I don't understand what is going on. The only variable that should have changed was the inks and coastal insists that they should match the oem inks.

I'm frustrated and lost! Please help a newbie!!! I have a few huge orders 100+ eachand really want to do a great job for them, but I can't get the images they gave me now with these new inks. 

TIA
Kevin


----------



## meotai (Mar 28, 2007)

when you used the original ink, did you have to adjust anything to correct the color?


----------



## toastynhere (Mar 24, 2007)

No, I did not have to make any color corrections at all with the original inks. That's the part that is so frustrating/confusing. I would assume the prints would be exactly the same color now, but they are not. 

Coastal stated that I should not have to make any color corrections and they were surprised when I mentioned I was having troubles with the ink. 

Any more help would be greatly appreciated. 

Kevin


----------



## binki (Jul 16, 2006)

try turning off color management in your printer driver and using the color management in your graphics software.


----------



## toastynhere (Mar 24, 2007)

I'm working with Adobe Photoshop elements right now. I have turned off the color management in the printer options, but then the colors seem to get even worse. 


My purples...turn almost black. My Blacks look more like blue (this is happening with the control management on and off, but worse with the printer drivers off.)


I am currently running RGB color mode in the program, but it doesn't have a CMYK option available. 

I'm trying to think if there's something else I'm missing.

Kevin


----------



## binki (Jul 16, 2006)

In Adobe PSE select the Edit menu, Color Settings. From there you can tell it what to do.

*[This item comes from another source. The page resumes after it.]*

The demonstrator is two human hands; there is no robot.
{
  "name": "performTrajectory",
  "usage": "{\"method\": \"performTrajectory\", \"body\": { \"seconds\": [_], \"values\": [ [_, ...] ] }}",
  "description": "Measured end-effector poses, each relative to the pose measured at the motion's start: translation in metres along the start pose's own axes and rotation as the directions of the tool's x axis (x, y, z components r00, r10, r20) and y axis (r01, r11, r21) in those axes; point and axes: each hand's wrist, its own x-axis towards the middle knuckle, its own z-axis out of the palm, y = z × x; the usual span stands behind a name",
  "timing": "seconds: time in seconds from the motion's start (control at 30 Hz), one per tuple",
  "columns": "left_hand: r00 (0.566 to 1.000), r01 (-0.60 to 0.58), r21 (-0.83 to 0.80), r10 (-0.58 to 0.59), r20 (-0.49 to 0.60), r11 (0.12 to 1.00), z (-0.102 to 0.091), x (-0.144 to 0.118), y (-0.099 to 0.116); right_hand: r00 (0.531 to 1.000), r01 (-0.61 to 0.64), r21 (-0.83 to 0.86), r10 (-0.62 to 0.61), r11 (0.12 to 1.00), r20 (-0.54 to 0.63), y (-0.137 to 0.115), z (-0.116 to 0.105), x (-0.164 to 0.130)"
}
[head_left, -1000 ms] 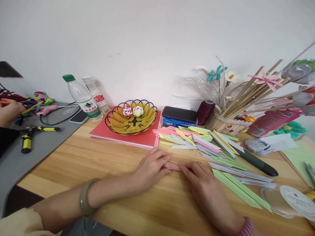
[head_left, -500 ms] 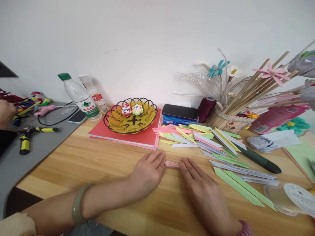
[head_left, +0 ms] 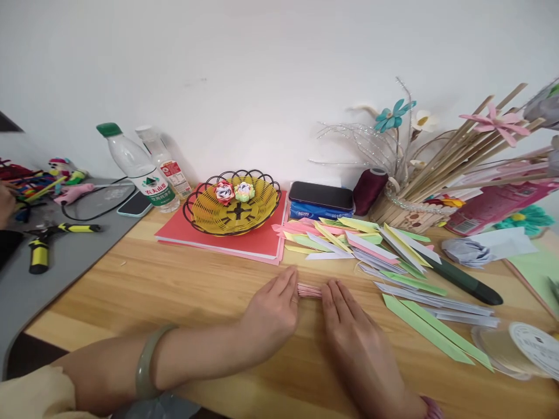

From the help system you can get an overview of color management settings.


----------



## meotai (Mar 28, 2007)

is the color messed up before you transfer it on a shirt/stuff? or after? or both?


----------



## toastynhere (Mar 24, 2007)

The prints look messed up enough on plain paper, we haven't even printed on transfer paper yet since it's so expensive, so no presses yet with it either


----------



## toastynhere (Mar 24, 2007)

BINKI,
Thanks for the color management info. I think I got it and it's looking like prints I used to get! 

I'm going to actually do some test prints shortly and see what they look like. I'm pumped up about using these everlast inks....$...Finally gonna save some money.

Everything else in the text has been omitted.